The farm decided to take over the compost production as well. For this, cattle manure, wood chips, grass and sorghum are taken. Whole onions are added to speed up the composting process. Temperatures are measured every week, and as soon as it reaches 80 ° C, the compost is cooled by irrigation or turning. These high temperatures can kill all the beneficial bacteria you need. When the temperature drops to 45 ° C, the compost is ready.

When planted in the ground, potassium sulfate and monoammonium phosphate are added. This is not required in Limpopo, they do not use any chemicals at all. In addition, soil moisture is extremely important before planting. It must be checked according to a special five-factor system and, if necessary, irrigated.

Crops are left alone for about a month, only then watered. As soon as the first shoots appear, fertilizers are used. Every 2 weeks, a leaf analysis is carried out in order to establish the required amount of further fertilization.

Weak plants are always more susceptible to attack by pests or diseases, so prophylactic agents are sprayed on the farm. Compost and cover crops perform well and help keep plants healthy. It is better to avoid harmful poisons, use them only when absolutely necessary. In this way, it even turns out to increase the shelf life of products after harvest.

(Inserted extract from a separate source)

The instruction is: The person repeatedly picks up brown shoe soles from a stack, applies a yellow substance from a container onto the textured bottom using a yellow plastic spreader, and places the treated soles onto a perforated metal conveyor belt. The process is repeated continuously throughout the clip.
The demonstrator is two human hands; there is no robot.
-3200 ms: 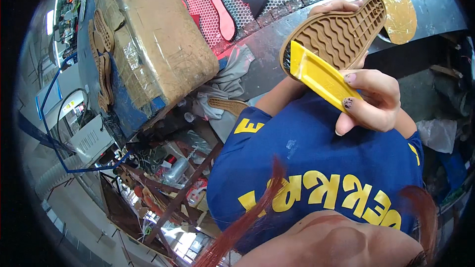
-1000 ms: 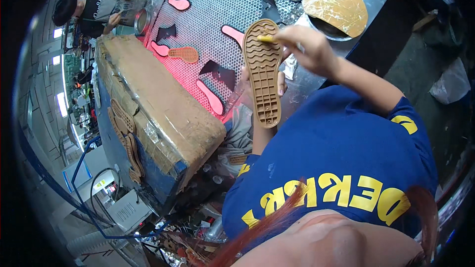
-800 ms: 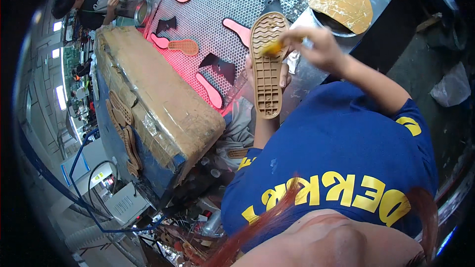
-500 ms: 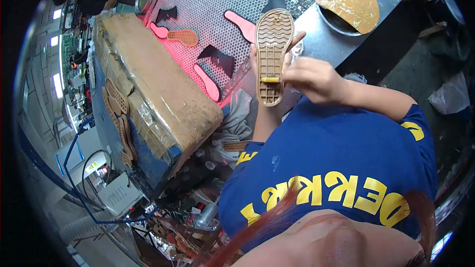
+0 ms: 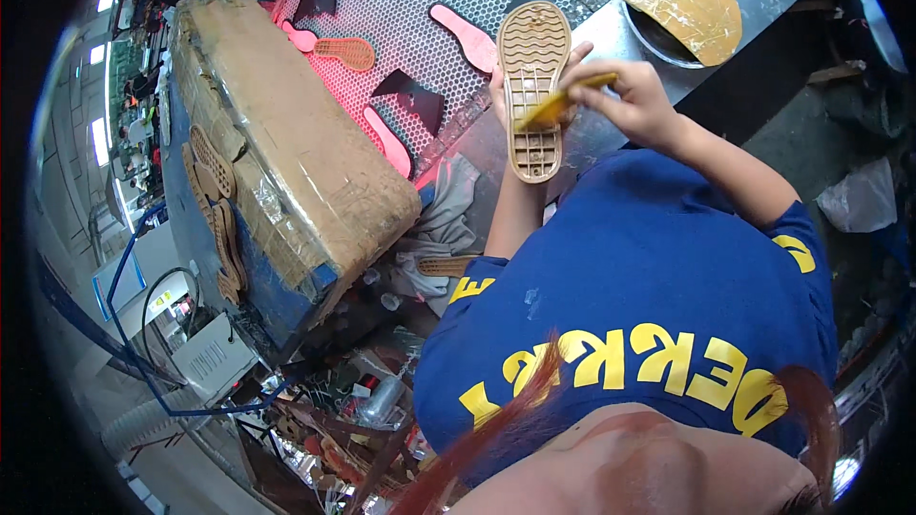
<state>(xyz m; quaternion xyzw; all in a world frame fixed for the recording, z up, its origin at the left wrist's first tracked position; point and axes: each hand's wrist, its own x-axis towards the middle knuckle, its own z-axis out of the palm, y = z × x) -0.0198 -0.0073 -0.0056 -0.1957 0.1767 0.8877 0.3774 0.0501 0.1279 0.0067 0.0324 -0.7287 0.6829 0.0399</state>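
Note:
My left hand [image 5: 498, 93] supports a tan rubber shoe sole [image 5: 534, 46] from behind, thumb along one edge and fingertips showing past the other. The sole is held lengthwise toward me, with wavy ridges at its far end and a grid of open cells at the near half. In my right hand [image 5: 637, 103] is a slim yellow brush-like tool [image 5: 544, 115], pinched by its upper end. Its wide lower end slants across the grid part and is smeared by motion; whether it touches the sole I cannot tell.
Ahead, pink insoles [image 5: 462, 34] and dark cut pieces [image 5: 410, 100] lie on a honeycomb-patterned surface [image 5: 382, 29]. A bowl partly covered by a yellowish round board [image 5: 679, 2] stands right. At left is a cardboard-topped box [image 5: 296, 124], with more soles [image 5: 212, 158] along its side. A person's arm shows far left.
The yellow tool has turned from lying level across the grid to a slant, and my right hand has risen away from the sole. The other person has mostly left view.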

Most likely, everyone understands that one of the main problems in Africa is the lack of water. During the year, only about 350 mm of precipitation falls, and you need to be very careful with them, trying to keep them as long as possible. The AL3 uses center pivots, some of which have been converted to draglines. They help to reduce water and electricity costs and also contribute to less water evaporation.

Seed potatoes

What do you think determines 90% of a farmer's success? AL3 are confident that there is only one correct answer to this question - seed quality. When buying, the farmer bears great risks - the seeds may be old or immature. And in African conditions, it is simply vital to adhere to the planting program, so it is better to completely eliminate all risks. That is why the company does not trust anyone with such an important mission and grows seeds on its own. Thus, you can completely control the quality and not waste time. As soon as the planting time comes, the seeds go straight to the farm.